Le film, certes, n’ajoute guère à ce que les gens conscients savent déjà, et n’apporte rien de plus qu’un diagnostic sombre et accablant sur l’état de corruption de nos sociétés « démocratiques » et des élites dirigeantes. Néanmoins, il a le mérite d’ouvrir les yeux de ceux qui croient encore massivement à la « réalité » propagée par la télévision et les réseaux sociaux. Il permet de glisser aussi l’hypothèse d’un possible ou improbable renversement fortuit (accidentel) de la situation actuelle : et si les élites perdaient leur pouvoir et si leur survie dépendait un jour de la volonté d’un humain « inférieur », exploité et dénigré ? En l’occurrence, quelques milliardaires survivants après l’explosion du yacht se retrouvent ici à la merci du savoir survivaliste de l’ancienne employée chargée du nettoyage des WC ! Des étasuniens et des russes dont la vie (ou la mort) dépend d’une femme philippine…

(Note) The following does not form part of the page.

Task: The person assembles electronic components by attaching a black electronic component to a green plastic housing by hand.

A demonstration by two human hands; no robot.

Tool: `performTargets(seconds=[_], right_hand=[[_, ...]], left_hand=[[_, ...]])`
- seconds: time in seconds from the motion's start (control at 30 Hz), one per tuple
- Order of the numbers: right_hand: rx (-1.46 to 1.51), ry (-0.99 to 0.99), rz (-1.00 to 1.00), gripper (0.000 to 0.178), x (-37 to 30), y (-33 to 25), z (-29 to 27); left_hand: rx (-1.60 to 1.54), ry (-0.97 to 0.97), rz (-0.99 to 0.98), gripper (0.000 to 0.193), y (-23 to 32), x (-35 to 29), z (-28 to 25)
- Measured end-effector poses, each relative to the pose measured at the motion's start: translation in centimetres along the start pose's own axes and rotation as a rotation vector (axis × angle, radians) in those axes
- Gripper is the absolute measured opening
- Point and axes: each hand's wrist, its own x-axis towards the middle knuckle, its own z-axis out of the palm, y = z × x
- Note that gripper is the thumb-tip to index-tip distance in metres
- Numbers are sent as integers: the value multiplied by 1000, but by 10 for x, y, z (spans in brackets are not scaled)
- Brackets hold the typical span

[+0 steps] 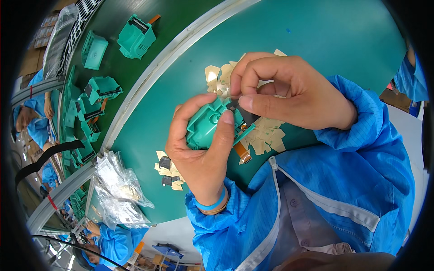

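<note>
My left hand (199,149) is wrapped round a teal plastic housing (203,125), its thumb lying across the near side. Over the housing's right end, my right hand (275,92) has thumb and fingertips pinched together at a black part (243,114) set in the housing. Whether the pinch holds that part or something smaller is hidden by the fingers. An orange flat ribbon cable (242,153) hangs out below the housing. Cream-coloured backing paper pieces (270,137) lie under and around both hands.
Left of a pale rail (153,67), a green conveyor carries several teal housings (135,38). Clear plastic bags (120,189) lie at the table's left edge, beside small black parts (170,180) on cream paper. Other people in blue (117,244) work at the left and far right.
</note>
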Motion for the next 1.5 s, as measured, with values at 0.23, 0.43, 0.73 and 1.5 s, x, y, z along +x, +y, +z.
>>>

Aux questionnements que cela suscite, répond un autre film, sur un autre registre. Dans La Montagne, un technicien spécialiste en cybernétique expose les (douteuses) capacités d’un robot de son invention à un auditoire d’entrepreneurs ennuyés. La scène se déroule vraisemblablement dans le sud-est français et, par la fenêtre, l’inventeur se retrouve littéralement happé par la puissance magnétique de la montagne voisine, à la blancheur éblouissante. Ce scientifique laisse tomber sa vie citadine confortable et aisée, pour aller camper sur la montagne majestueuse. Il l’explore, subit des accidents mais, de plus en plus aspiré par les mystères qui se dévoilent à lui, se lance dans l’exploration de ses moindres recoins. Il découvre que les masses imposantes que l’on admire de loin, sont aussi fragiles. Les roches sont tenues par l’adhérence des eaux glacées. Et quand celles-ci fondent, la montagne se désagrège…
Or, les pays (dits) riches polluent tellement qu’ils provoquent des réchauffements criminels qui détruisent tout, partout sur la planète. Aucune volonté politique ne semble retarder ce processus démentiel. Le Covid n’a été qu’un énième subterfuge utilisé pour dévier l’attention et favoriser les dessins des états pollueurs.
Entre-temps, l’homme amoureux de la montagne retrouve aussi dans les hauteurs, la lumière de l’amour d’une femme. Sa vie change du tout à tout. Explorant les entrailles de la montagne, il découvre d’autres formes de vie, des existences dans d’autres dimensions, des organismes inconnus et luminescents. A leur contact, l’homme devient lui aussi luminescent.
L’attention d’un regard différent, une nouvelle écoute, une vision non destructrice de la nature, l’oubli du profit, l’abandon définitif de l’idée de progrès qui a mené notre société humaine au bord du collapse, sont suggérés comme autant de portes vers un dépassement de l’impasse d’une humanité dégradée.
Cela impliquerait bien entendu, le renoncement à (presque) toutes les commodités technologiques… et d’oublier la valeur néfaste de l’argent. Il faudrait réduire de façon drastique la vitesse de nos déplacements, éliminer l’alimentation industrielle -génétiquement modifiée, bourrée de pesticides, d’antibiotiques et de conservateurs cancérigènes-. Refaire partie intégrante de la nature et repenser le temps infini dans lequel nous existons, pendant un très bref moment.
Serons-nous capables de relever ce défi vital ? Rien n’est moins sûr, mais rien n’est plus urgent. L’écologie n’est pas une mode éphémère, ne peut pas être une (im) posture. C’est une façon d’exister dans un monde à réinventer.